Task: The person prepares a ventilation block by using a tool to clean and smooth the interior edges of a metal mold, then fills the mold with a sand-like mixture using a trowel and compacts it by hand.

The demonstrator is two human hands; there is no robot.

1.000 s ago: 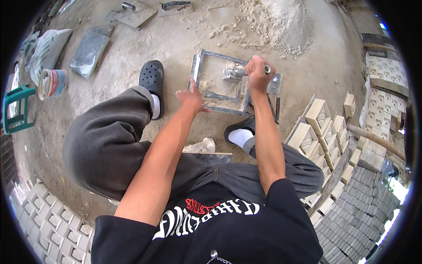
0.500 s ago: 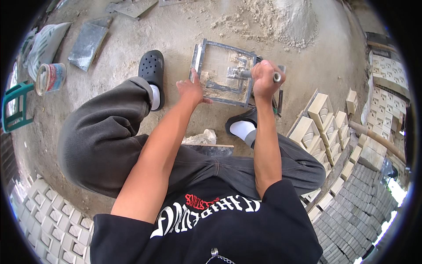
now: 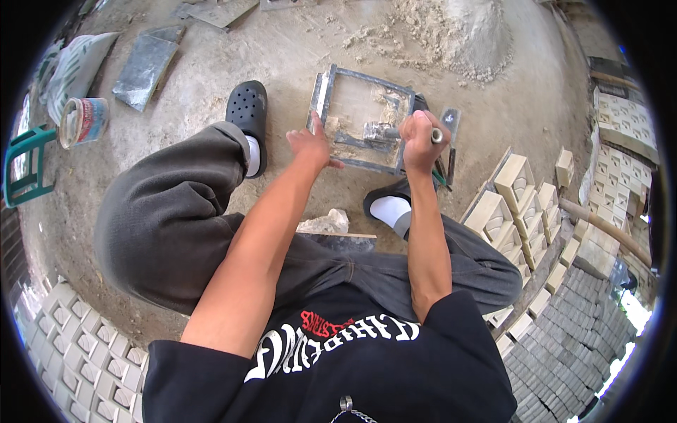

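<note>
Board before the lap: dark, pale along one edge, point(image 3: 349, 242) laid on the ground; a whitish lump point(image 3: 326, 222) is set just beyond it.
Shoes, pair: dark clogs, worn over white socks; the left point(image 3: 247, 116) is placed to the left of the frame, the right point(image 3: 386, 199) near its lower right corner.
Left hand: point(image 3: 310, 146) grip spread, thumb and fingers well apart; laid against the frame's lower left corner, nothing enclosed.
Right hand: point(image 3: 421, 137) grip closed fully around the handle of a hammer-like tool point(image 3: 374, 132); the handle's end is left showing beyond the fist.
Tool head: metal, powder-dusted, held inside the frame toward its right side; whether the powder is touched cannot be told.
Frame: point(image 3: 374, 78) rectangular, grey, flat on the ground between and beyond the shoes; pale powder and dark inner bars point(image 3: 352, 139) are contained.
Step in hand: powder apparently being worked or tamped around the inner bars, the frame being steadied by the left hand.
Next move, as judged: a firm left-hand hold and a controlled tool head are called for, the bars being easily knocked.
Blocks: pale, recessed, point(image 3: 513, 175) stacked to the right.
Powder heap: point(image 3: 479, 42) pale, deposited beyond the frame.
</note>
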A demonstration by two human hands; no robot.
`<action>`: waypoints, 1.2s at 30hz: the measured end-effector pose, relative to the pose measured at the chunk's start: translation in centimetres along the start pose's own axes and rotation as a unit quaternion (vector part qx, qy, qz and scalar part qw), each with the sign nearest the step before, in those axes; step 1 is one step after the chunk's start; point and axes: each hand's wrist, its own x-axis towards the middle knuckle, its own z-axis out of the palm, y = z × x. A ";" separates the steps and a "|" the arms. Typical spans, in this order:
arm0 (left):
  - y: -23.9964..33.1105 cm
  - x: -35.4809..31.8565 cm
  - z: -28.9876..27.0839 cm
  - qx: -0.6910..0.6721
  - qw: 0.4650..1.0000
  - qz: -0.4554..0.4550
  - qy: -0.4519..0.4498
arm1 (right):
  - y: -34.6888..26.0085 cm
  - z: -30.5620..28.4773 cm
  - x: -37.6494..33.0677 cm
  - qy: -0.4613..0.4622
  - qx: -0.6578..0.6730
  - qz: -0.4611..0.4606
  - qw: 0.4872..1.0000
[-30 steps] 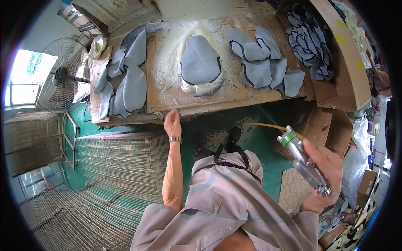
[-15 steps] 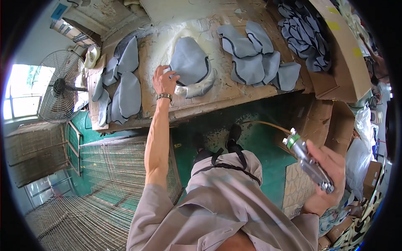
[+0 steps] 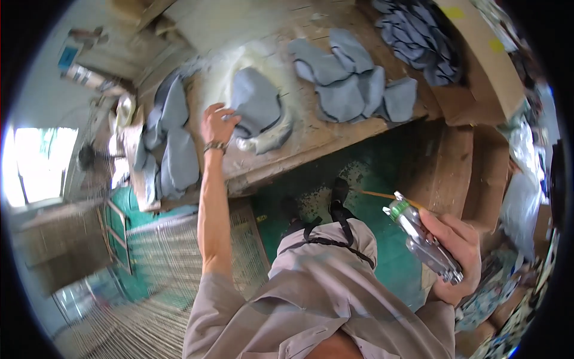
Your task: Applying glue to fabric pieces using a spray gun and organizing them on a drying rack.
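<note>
Lying heaped in the cardboard box: dark-edged grey pieces.

- Bright window at the far left
- Fan beside it, probably caged, though blur hides detail
- Mesh rack at lower left
- Green floor with pale patches
- Cardboard box at right
- Pale plastic bag beside that box

L fingers by gry fabric pc

Brown table: overlapping grey pieces left and right.
</note>
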 end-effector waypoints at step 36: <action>26.5 -12.5 18.5 -0.418 0.782 0.109 -0.449 | 13.3 0.8 -3.5 0.122 0.099 0.220 0.963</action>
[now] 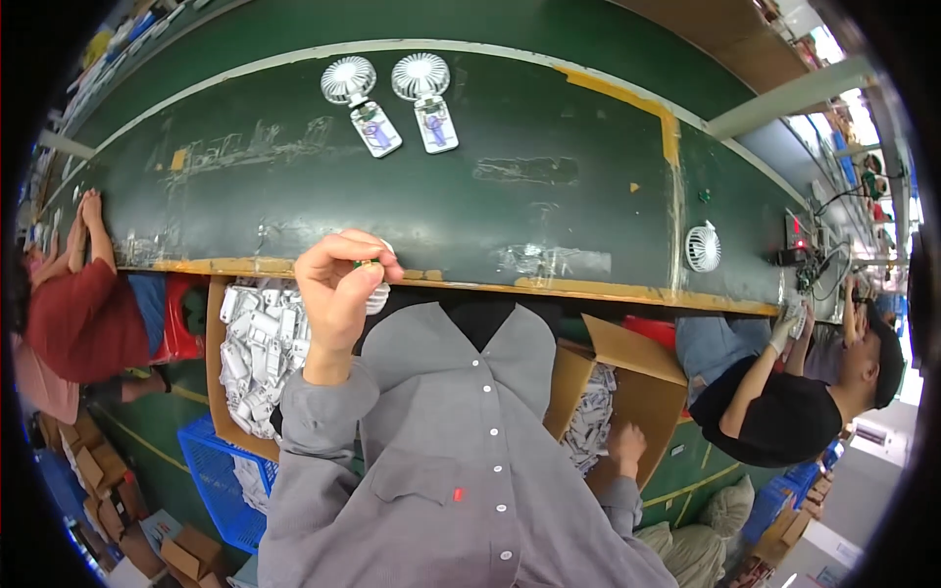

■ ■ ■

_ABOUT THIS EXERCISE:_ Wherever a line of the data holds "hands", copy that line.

_ANSWER BOX:_
The demonstrator is two human hands; there is no robot.
A demonstration by two human hands; no robot.

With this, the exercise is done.